Quantum Information Science: The Human Brain and Neural Signaling

Mathematical advance in quantum information science is proceeding quickly and applies to many fields, particularly the complexities of neuroscience (here focusing on image-readable physical behaviors such as neural signaling, as opposed to higher-order operations of cognition, memory, and attention). Quantum mathematical models are extensible to neuroscience problem classes treating dynamical time series, diffusion, and renormalization in multiscalar systems. Approaches first reconstruct wavefunctions observed in EEG and fMRI scans. Second, single-neuron models (Hodgkin-Huxley, integrate-and-fire, theta neurons) and collective neuron models (neural field theories, Kuramoto oscillators) are employed to model empirical data.

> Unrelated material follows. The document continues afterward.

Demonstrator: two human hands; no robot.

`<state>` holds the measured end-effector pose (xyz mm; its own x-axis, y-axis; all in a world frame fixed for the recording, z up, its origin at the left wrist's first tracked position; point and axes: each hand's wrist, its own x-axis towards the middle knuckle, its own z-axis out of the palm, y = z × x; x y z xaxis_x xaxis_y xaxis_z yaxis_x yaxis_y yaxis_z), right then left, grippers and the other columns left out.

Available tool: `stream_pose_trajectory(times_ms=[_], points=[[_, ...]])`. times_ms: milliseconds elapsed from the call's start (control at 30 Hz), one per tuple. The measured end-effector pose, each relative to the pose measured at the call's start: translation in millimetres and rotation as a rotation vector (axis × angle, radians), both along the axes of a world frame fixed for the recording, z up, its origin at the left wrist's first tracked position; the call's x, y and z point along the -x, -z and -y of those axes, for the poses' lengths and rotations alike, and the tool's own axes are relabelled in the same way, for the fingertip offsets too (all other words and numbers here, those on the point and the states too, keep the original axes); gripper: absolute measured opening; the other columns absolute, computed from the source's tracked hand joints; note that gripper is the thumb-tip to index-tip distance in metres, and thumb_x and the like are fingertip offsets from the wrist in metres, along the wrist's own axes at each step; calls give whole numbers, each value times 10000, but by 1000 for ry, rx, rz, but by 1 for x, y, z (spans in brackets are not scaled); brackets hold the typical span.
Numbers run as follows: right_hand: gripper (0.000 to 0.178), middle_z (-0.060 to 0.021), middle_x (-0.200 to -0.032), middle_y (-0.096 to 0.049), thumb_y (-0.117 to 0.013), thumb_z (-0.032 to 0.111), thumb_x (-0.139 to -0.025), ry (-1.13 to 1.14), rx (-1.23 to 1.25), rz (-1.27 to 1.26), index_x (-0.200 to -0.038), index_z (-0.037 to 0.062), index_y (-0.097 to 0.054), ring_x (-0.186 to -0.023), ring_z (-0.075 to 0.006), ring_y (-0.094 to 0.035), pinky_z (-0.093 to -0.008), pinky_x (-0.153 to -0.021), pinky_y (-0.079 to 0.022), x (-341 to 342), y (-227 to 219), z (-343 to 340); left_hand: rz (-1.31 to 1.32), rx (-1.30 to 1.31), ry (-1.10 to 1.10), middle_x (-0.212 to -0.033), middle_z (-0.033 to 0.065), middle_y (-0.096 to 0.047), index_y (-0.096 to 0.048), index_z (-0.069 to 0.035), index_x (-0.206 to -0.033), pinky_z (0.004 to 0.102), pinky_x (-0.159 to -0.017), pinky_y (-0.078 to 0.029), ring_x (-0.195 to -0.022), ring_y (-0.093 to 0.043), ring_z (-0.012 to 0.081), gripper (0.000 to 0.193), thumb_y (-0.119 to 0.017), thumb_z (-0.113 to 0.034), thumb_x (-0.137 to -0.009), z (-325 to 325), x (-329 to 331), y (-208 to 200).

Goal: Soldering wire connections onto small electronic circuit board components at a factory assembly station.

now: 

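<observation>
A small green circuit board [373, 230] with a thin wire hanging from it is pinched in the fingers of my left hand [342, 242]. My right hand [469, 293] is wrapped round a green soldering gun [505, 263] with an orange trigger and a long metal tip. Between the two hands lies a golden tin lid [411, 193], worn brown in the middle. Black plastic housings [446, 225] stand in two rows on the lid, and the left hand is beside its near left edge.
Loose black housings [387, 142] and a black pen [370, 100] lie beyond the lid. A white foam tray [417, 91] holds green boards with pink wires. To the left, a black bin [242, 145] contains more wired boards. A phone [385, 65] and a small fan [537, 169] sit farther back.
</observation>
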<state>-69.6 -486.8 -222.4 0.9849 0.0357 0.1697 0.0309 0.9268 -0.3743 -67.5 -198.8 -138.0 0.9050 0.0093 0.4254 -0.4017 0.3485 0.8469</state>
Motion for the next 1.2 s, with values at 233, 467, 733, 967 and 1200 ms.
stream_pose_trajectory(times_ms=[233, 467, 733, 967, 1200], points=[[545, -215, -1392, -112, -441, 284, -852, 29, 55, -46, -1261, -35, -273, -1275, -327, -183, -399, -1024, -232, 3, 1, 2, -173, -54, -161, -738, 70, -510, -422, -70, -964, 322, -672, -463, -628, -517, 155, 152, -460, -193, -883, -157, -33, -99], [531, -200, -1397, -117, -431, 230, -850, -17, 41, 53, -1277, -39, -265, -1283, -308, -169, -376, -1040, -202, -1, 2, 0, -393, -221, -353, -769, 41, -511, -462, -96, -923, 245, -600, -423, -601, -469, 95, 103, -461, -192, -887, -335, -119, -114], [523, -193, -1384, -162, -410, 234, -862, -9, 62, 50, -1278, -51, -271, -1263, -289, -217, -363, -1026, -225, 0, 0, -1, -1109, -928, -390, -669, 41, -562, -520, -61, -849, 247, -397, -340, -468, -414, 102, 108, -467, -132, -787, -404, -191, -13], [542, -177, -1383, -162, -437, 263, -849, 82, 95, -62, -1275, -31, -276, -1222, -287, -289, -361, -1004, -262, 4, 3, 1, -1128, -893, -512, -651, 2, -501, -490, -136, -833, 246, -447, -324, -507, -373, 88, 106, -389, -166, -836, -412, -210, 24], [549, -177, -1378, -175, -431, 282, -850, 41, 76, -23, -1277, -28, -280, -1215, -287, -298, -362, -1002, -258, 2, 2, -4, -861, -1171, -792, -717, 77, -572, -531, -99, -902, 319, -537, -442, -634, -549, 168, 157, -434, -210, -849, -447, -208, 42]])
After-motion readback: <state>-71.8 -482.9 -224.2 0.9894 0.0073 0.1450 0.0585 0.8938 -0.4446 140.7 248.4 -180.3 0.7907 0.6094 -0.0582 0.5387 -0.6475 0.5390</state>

Third, genome physics is used to study time series sequence prediction in DNA, RNA, and proteins based on 3d+ complex geometry involving fields, curvature, knotting, and information compaction. Finally, quantum neuroscience physics is applied in AdS/Brain modeling, Chern-Simons biology (topological invariance), neuronal gauge theories, network neuroscience, and the chaotic dynamics of bifurcation and bistability (to explain epileptic and resting states). The potential benefit of this work is an improved understanding of disease and pathology resolution in humans.